### [WHAT TO PRODUCE]
Pictures are to be left out, and only the lines from the one containing "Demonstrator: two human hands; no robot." through the last line of the data are to be returned exactly.

───── SUPPLIED RECORDS ─────

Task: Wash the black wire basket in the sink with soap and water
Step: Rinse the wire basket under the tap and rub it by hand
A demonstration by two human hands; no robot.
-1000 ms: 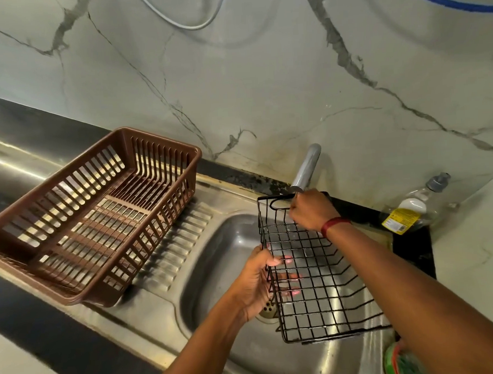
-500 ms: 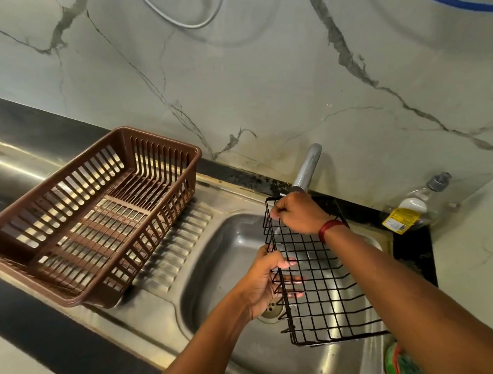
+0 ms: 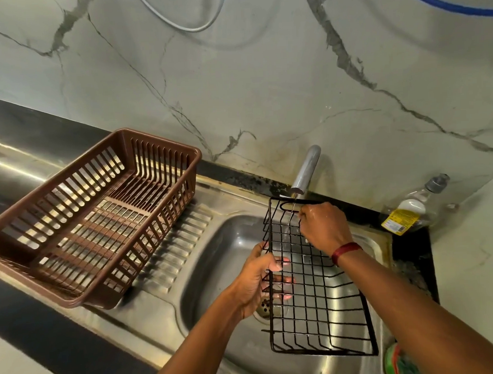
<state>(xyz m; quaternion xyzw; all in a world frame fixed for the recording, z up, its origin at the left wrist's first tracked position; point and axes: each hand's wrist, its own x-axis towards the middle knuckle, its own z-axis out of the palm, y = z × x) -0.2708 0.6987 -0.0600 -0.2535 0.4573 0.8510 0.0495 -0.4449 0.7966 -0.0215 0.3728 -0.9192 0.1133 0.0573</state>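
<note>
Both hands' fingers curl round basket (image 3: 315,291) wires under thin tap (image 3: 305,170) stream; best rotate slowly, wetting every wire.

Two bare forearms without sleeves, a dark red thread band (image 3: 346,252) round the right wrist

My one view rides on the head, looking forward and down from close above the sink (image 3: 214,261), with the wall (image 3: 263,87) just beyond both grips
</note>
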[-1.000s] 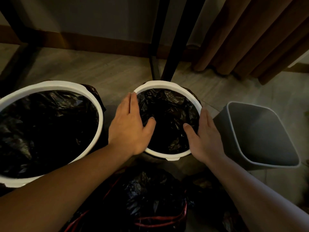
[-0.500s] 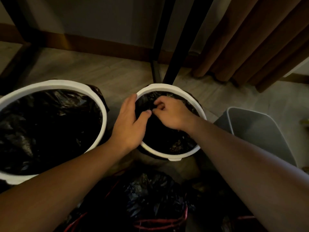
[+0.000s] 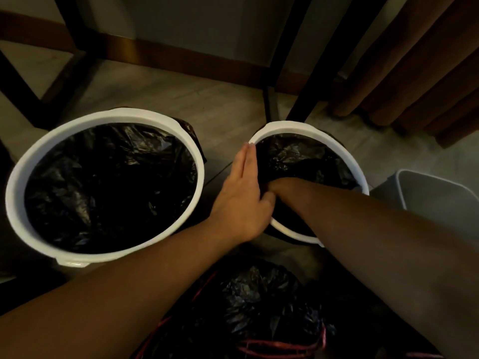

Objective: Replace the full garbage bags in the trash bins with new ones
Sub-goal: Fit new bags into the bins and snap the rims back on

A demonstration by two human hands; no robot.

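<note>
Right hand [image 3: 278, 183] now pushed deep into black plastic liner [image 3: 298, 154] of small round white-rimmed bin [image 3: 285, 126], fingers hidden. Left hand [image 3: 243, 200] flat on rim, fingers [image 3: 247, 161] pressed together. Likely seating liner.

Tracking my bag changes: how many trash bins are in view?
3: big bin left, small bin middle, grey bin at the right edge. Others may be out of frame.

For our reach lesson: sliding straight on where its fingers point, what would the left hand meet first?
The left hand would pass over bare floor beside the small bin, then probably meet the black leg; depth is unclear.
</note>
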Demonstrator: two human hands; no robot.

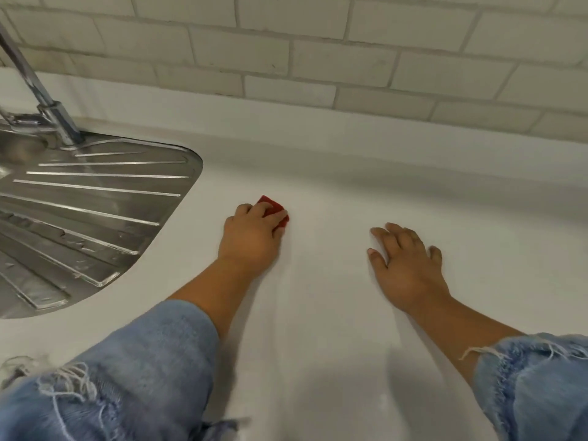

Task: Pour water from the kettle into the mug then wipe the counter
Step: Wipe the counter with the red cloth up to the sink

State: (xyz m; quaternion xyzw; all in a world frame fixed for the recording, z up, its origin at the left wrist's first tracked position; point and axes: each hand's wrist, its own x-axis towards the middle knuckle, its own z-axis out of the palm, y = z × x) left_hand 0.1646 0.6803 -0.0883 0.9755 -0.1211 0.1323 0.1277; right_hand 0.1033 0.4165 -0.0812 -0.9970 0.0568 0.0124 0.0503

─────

### [TASK OUTPUT]
Demonstrator: two human hands; no robot.


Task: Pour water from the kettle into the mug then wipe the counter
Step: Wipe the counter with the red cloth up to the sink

State: (xyz m; quaternion xyzw; all in a world frame fixed for the recording, z up, its origin at the left wrist's first tracked position; point and axes: each hand's wrist, its own x-axis towards the middle knuckle, its own z-axis out of the palm, y = z × x) left_hand 0.1646 0.6803 -0.0883 0.9755 -0.1211 0.1323 0.1277; right_hand 0.1033 0.4165 -0.0812 -0.9970 0.0568 0.0124 0.0503

The generated output is now complete.